Three horizontal lanes — VM platform (amber), OpenShift fleet (gray, bold), GitOps / governance (dashed green) — read left to right by date. Solid arrows are sequential milestones within a lane; dashed amber arrows are transitions where the model changed (fresh start, de-scope, model swap); red purge is the destructive removal of pre-v6 names from active inventory. Cross-lane arrows show the load-bearing dependencies — the mirror VM feeding the OCP install, hub-dc-v6 hosting Argo, and the platform VMs hosting GitLab content.

E0 — cloud-init scrap (pre-2026-05-08)

Scope. Earlier rebuild attempts whose only surviving artifact is /home/ze/cloud-init/ — a folder of ~117 files including admin passwords, deploy keys, OIDC client secrets, and RKE2 join tokens.

Outcome. Never reached a working OpenShift fleet. The artifacts are not authoritative for current state. The workspace boundary rule (see REP-6 issue — REP-6 migrated this to runbooks) forbids writing to /home/ze/cloud-init/; reading is allowed but every value found there is treated as historical, not current truth.

Lesson kept. Secrets sprawl across cloud-init files is exactly what later led to:

  • ADR 0019 — Nexus-only image supply chain. Single tracked registry path, not registry credentials scattered through VM cloud-init.
  • Vault on a dedicated VM (ADR not numbered, see connection-details/vault-app-secrets.md). Centralized credential custody; per-tenant app-secret namespaces; ESO bridges to OpenShift.
  • Secrets custody runbook (runbooks/secrets-custody-drift-check.md, REP-6 output): the convention that every credential has exactly one authoritative location.

See the dedicated cloud-init scrap page for the failure classes and the boundary rule’s exact text.

E1 — pre-v6 fleet (2026-05-04 → 2026-05-08)

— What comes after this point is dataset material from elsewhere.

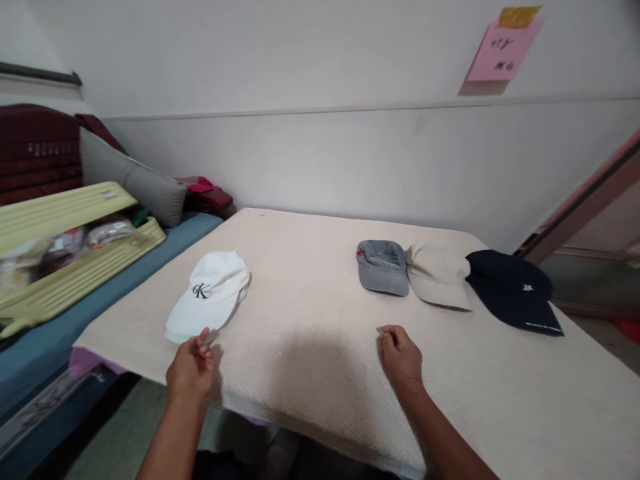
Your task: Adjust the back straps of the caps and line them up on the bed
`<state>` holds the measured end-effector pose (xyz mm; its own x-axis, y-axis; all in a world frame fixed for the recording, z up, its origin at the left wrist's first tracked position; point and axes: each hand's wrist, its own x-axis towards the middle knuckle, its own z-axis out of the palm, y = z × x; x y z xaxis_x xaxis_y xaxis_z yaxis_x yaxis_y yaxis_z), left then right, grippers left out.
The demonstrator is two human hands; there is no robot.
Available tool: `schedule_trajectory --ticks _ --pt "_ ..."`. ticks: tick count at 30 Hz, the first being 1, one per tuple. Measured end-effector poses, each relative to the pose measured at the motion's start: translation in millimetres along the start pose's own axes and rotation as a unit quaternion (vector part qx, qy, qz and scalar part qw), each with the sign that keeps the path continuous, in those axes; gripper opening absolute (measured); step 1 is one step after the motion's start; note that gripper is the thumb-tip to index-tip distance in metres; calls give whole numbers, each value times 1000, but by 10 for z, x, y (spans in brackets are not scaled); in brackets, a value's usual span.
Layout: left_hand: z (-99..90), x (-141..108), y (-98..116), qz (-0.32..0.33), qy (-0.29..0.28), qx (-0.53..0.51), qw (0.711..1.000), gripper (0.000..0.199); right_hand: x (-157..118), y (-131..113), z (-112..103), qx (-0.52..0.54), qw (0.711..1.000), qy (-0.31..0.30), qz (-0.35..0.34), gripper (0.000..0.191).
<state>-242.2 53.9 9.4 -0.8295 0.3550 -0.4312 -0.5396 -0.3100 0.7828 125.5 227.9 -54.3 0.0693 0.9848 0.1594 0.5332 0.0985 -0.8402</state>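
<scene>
A white cap (pixel 215 287) with black letters lies at the left of the cream-covered table (pixel 300 267), its brim toward the front edge. My left hand (pixel 193 363) is right at that brim, fingers curled; whether it grips the brim I cannot tell. My right hand (pixel 400 353) is closed just above the cloth, thumb and forefinger together, with nothing visible in it. Beyond it, side by side, lie a grey cap (pixel 383 268), a beige cap (pixel 440 277) and a dark navy cap (pixel 513 290), the beige one touching both neighbours.
Left of the table is a blue bed (pixel 193 230) with a grey pillow (pixel 135 173) and an open pale yellow case (pixel 65 203) holding plastic packages. A white wall (pixel 300 160) stands behind, bearing a pink note (pixel 503 50).
</scene>
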Motion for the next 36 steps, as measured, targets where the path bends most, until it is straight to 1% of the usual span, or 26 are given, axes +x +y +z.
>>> schedule_trajectory --ticks 4,8,15,17,19,21,23,25,27,29,32,33,34,36 --pt "112 38 -85 4 8 -4 1000 13 2 -27 -2 0 1000 1 -2 26" --pt "248 107 -91 13 -6 13 1000 14 3 -64 -7 0 1000 2 -1 24" --pt "522 218 -200 62 -11 66 996 9 3 -88 -5 9 1000 -3 6 22" --pt "599 215 -220 82 -16 64 994 5 3 -90 -6 19 1000 -5 10 22" --pt "678 166 -220 111 -32 45 992 3 8 -97 -13 34 999 -8 19 22" --pt "758 55 -220 140 -63 21 988 7 21 -113 -20 57 998 -10 33 21" --pt "834 -124 -246 156 -107 7 982 9 41 -145 -17 92 994 -17 55 19" --pt "889 -362 -316 157 -158 8 975 14 57 -203 2 142 986 -39 84 18" --pt "906 -634 -430 147 -207 23 967 21 53 -300 26 203 969 -81 113 19" --pt "880 -910 -572 129 -246 46 959 22 22 -437 31 266 944 -136 138 25" --pt "786 -1270 -789 93 -299 112 943 21 -42 -679 -64 343 903 -204 162 43" --pt "747 -1366 -856 84 -324 150 930 21 -55 -753 -129 376 883 -224 169 51" --pt "705 -1450 -921 78 -352 191 913 22 -58 -816 -211 423 854 -246 176 57" --pt "617 -1581 -1049 72 -415 268 866 23 -36 -891 -412 542 774 -272 181 59"
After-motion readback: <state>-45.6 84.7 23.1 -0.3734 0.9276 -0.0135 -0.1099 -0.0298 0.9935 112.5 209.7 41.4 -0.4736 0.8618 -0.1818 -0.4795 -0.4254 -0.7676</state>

Scope. Four-cluster OpenShift fleet defined in ADR 0001:

ClusterRoleStatus at end of E1
hub-dcactive management hubrunning but on push-mode GitOps; storage and operator drift accumulating
spoke-dcactive workload clusterrunning
hub-drmanagement standbyrunning; DR drill exercises stalled with prune regressions
spoke-drworkload standbyrunning; ACM governance crashloops

Outcome. This fleet got the lab to “a working hub + a working spoke + a working DR pair.” But fundamentals were brittle:

  • DR drills uncovered prune regressions (reports/sessions/20260505-093816-hub-dr-pull-gitops-prune-regression.md then 20260505-102325-hub-dr-pull-gitops-prune-recovery.md).
  • Storage on hub clusters was a permanent pain point — the 05-05 sessions ran a chain of keep hub LVMS, remove hub storage consumershub storage-light live applyhub-dc LVMS repair.
  • spoke-dr ACM governance was crashlooping until manual cleanup (20260506-223558-spoke-dr-acm-governance-fix.md).
  • The push-model GitOps placement made the four-cluster scope a permanent registration overhead.

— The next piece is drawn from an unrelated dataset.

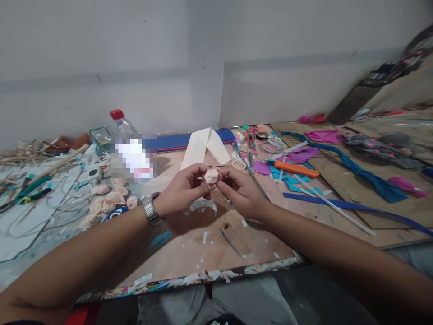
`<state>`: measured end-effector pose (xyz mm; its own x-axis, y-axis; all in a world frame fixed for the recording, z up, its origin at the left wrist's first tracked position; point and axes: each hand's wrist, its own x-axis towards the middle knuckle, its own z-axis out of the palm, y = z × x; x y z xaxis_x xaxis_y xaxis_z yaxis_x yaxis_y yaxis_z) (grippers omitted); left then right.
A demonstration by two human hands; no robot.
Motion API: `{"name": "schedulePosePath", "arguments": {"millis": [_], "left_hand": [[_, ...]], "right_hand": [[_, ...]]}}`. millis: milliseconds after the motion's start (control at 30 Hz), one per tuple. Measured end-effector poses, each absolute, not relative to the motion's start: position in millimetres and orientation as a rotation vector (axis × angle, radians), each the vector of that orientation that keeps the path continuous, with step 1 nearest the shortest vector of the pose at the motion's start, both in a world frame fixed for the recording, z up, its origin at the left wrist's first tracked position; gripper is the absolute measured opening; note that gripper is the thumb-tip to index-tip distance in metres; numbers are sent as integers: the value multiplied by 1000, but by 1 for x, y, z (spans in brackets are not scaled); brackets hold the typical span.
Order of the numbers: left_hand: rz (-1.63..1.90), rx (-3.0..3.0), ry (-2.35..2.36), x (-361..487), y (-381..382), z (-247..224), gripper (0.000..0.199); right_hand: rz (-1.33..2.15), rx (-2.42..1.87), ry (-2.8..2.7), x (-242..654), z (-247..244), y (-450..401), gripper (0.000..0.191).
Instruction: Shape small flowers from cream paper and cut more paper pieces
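Note:
A small, pale peach ball of crumpled paper [211, 176] is held up over the middle of the table, pinched from both sides. My left hand [184, 189], with a metal watch [151, 207] on its wrist, has thumb and fingers closed on the ball's left side. On the opposite side my right hand [241, 192] grips it the same way. Just behind the hands lies a folded cream paper strip [196, 146]. Several similar peach crumpled balls [108, 201] lie in a heap left of the watch.
A clear bottle with a red cap [117, 114] stands at the back left, partly behind a blurred patch. To the right are an orange cutter [297, 169], blue strips [338, 204] and magenta scraps [324, 136]. Green-handled pliers [34, 187] lie far left. A wall [135, 58] closes off the back.

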<state>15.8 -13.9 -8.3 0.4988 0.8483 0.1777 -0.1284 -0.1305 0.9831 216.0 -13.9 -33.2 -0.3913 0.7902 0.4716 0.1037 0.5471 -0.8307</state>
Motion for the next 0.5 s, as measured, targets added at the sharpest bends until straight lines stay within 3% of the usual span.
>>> {"name": "schedulePosePath", "arguments": {"millis": [200, 500], "left_hand": [[998, 1529, 733, 13, -13, -13, 34], [1051, 1857, 959, 11, -15, -16, 26]], "right_hand": [[973, -731, -1800, 215, -33, -14, 24], [1258, -837, -1670, 216, -31, -11, 45]]}}
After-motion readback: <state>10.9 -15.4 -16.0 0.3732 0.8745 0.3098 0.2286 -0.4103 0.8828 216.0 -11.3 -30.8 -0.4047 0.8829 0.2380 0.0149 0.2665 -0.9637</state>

Decision: de-scope DR. On 2026-05-08 09:05 UTC the user instructed that hub-dr and spoke-dr be de-scoped from active operations. The session report at reports/sessions/20260508-090555-descope-dr-clusters.md records the safe (non-destructive) GitOps placement narrowing to env=dc, role=spoke; the DR clusters were left running but stopped receiving active work.

Lessons kept.

  • ADR 0001 was preserved as the historical anchor when the cluster list was later superseded by ADR 0022. The workspace concept survived even though the cluster names didn’t.
  • The push-model pain motivated ADR 0018 — ACM + OpenShift GitOps pull model for v6.
  • The DR storage pain motivated the management-only hub design (20260505-153113-management-only-hub-dr-design.md) — hub clusters keep LVMS but do not host ODF/storage consumers. This carried into hub-dc-v6.
  • lab-gitops-full repo (the full desired-state reference) survived and was used as the seed for the federated platform-gitops repo on internal GitLab.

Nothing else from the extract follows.